Dataset extract.

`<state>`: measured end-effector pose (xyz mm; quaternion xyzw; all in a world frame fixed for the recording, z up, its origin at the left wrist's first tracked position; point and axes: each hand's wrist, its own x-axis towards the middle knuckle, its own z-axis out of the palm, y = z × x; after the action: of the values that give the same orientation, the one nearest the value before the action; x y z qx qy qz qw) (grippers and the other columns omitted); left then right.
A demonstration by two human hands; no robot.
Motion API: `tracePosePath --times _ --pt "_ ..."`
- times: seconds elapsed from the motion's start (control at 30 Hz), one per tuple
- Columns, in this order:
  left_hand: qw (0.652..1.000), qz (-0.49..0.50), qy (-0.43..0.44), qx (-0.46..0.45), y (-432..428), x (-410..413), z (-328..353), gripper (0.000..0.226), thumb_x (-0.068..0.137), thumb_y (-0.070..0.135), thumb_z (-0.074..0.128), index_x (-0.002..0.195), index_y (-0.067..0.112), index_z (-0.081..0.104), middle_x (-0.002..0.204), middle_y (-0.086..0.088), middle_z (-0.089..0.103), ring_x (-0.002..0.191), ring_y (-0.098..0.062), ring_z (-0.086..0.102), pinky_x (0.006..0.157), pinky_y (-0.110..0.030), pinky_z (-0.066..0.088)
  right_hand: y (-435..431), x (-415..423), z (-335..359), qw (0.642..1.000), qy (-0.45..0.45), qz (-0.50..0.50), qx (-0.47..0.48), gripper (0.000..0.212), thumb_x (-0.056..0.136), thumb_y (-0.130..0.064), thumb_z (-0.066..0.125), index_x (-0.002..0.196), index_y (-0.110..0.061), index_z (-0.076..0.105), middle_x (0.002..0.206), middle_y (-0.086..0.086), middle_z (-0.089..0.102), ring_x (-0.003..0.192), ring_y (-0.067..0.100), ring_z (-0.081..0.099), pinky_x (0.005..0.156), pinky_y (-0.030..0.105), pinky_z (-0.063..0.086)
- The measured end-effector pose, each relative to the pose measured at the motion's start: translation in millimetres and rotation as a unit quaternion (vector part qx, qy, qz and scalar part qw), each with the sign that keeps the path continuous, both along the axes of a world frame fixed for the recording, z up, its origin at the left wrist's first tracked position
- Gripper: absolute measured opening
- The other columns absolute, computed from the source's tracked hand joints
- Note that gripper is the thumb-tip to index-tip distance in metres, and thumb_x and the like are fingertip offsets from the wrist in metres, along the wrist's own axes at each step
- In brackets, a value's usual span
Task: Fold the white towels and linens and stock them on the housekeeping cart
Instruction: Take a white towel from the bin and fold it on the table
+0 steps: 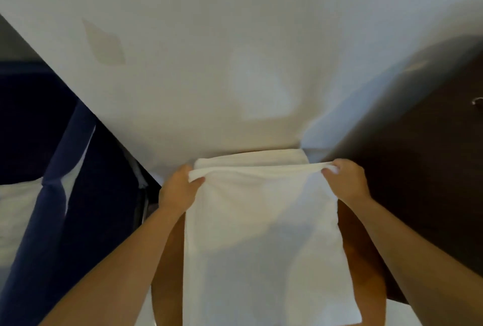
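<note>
A white towel [261, 234] lies lengthwise over a brown wooden surface [167, 273] in the lower middle of the head view. Its far end is folded over, and a second layer of white cloth [251, 159] shows just beyond the fold. My left hand [179, 188] pinches the fold's left corner. My right hand [345, 179] pinches the fold's right corner. Both hands hold the folded edge slightly raised and stretched between them.
A white wall [209, 51] fills the upper half. On the left stands a dark blue fabric bag or cart frame [52, 169] with white linen [15, 221] inside. A dark wooden cabinet [418, 155] with a metal knob [478, 102] is on the right.
</note>
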<state>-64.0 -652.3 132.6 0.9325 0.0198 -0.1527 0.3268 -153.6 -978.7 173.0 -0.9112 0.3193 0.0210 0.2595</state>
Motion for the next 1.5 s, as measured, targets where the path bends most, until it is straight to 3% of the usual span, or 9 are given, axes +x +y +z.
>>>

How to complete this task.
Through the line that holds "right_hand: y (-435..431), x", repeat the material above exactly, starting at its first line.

Solution.
`<state>`: measured end-effector pose (xyz mm; quaternion xyzw; all in a world frame fixed for the recording, z up, its origin at the left wrist's first tracked position; point and axes: each hand's wrist, its own x-axis towards the middle knuckle, its own z-axis out of the palm, y = z × x; after the action: of the values that give the same orientation, the one nearest the value before the action; x y z qx qy qz qw) (grippers and the other columns omitted); left then right.
A demonstration by two human hands; no robot.
Motion API: `tracePosePath --times _ --pt "_ ..."`
- times: seconds elapsed from the motion's start (control at 30 Hz), one per tuple
- Columns, in this order:
  left_hand: qw (0.652..1.000), qz (-0.49..0.50), qy (-0.43..0.44), qx (-0.46..0.45), y (-432..428), x (-410..413), z (-328..353), gripper (0.000..0.226), thumb_x (-0.068..0.137), thumb_y (-0.070..0.135), thumb_z (-0.074..0.128), index_x (-0.002..0.195), index_y (-0.067..0.112), index_z (-0.081..0.104), middle_x (-0.002..0.204), middle_y (-0.086..0.088), middle_z (-0.089..0.103), ring_x (-0.002..0.191), ring_y (-0.098..0.062), ring_z (-0.086..0.102), pinky_x (0.006..0.157), pinky_y (-0.110..0.030), pinky_z (-0.066..0.088)
  right_hand: y (-435..431), x (-415..423), z (-335..359), qw (0.642..1.000), qy (-0.45..0.45), qz (-0.50..0.50), qx (-0.47..0.48), gripper (0.000..0.212), thumb_x (-0.056..0.136), thumb_y (-0.130..0.064), thumb_z (-0.066..0.125), index_x (-0.002..0.196), index_y (-0.110..0.061), index_z (-0.076..0.105), middle_x (0.002..0.206), middle_y (-0.086..0.086), middle_z (-0.089..0.102), ring_x (-0.003..0.192), ring_y (-0.067..0.100), ring_z (-0.081..0.099), pinky_x (0.005..0.156), pinky_y (-0.030..0.105), pinky_z (-0.063..0.086)

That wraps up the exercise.